Some ten years from now, the world's zinc supply will be depleted. Without zinc, our evolution will take an interesting turn; the depletion of the world's zinc supply only an example of how humanity tries to prematurely end its existence. With that in mind, it seems logical that certain people grab whichever excuse to get to a new world order soonest. That, however, doesn't change the fact that subjecting the world's population to a gene therapy experiment of which the outcome is unclear – as the word experiment suggests – in order to fight corona is as idiotic as keeping people from taking showers to build up immunity to Legionnaires' Disease.

‘Sure, but Legionnaires' Disease is not contagious!’

Man, corona has been around for over a year now, and I still have to come across someone who has knowingly contracted the virus or knows someone who has.

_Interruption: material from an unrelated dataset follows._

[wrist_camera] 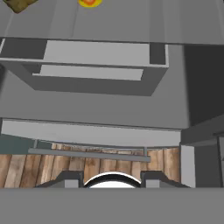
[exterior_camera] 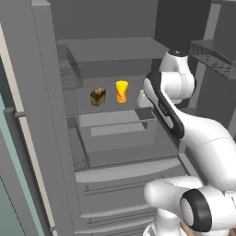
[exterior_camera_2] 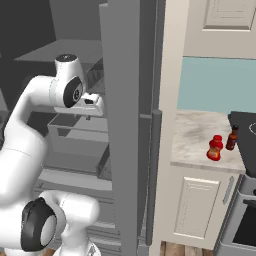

‘But people do die from corona!’

Undeniably true. But people die from multiple diseases, and as for now, it is unclear how many people will die from the consequences of our corona measures, gene therapy included. If we only subtract the disappeared annual influenza deaths from the number of corona deaths, and if we consider that in most countries the average age of death from corona hardly differs from the usual age of death, then the word pandemic is easily reduced to Pan, the grandson of Zeus, the king of Greek gods, who, by creating mysterious sounds in remote areas, was responsible for fear among the people who passed through those remote areas and was hence responsible for the origin of the word panic.


A vaccination against flu, any form of flu, is a false miracle. If humanity, as we know it today, wants to save itself from a premature end, there is only one solution, consisting of three parts: humanity breaks with its subordination to delusions, it breaks with French fries, and it reproduces less enthusiastically. Not up for discussion …

The water I have absentmindedly poured into a filter has seeped into our Stanley thermos. I screw the cap on the thermos, pack our stove and kettle, and gesture Moos to jump into the car. While we are heading north, Heidi pours coffee into two mugs. From the corner of my eye, I notice her raise an eyebrow, and I realize I hum – out of tune, no doubt – Leonard Cohen’s The Partisan as parts of the song's lyrics come to my mind.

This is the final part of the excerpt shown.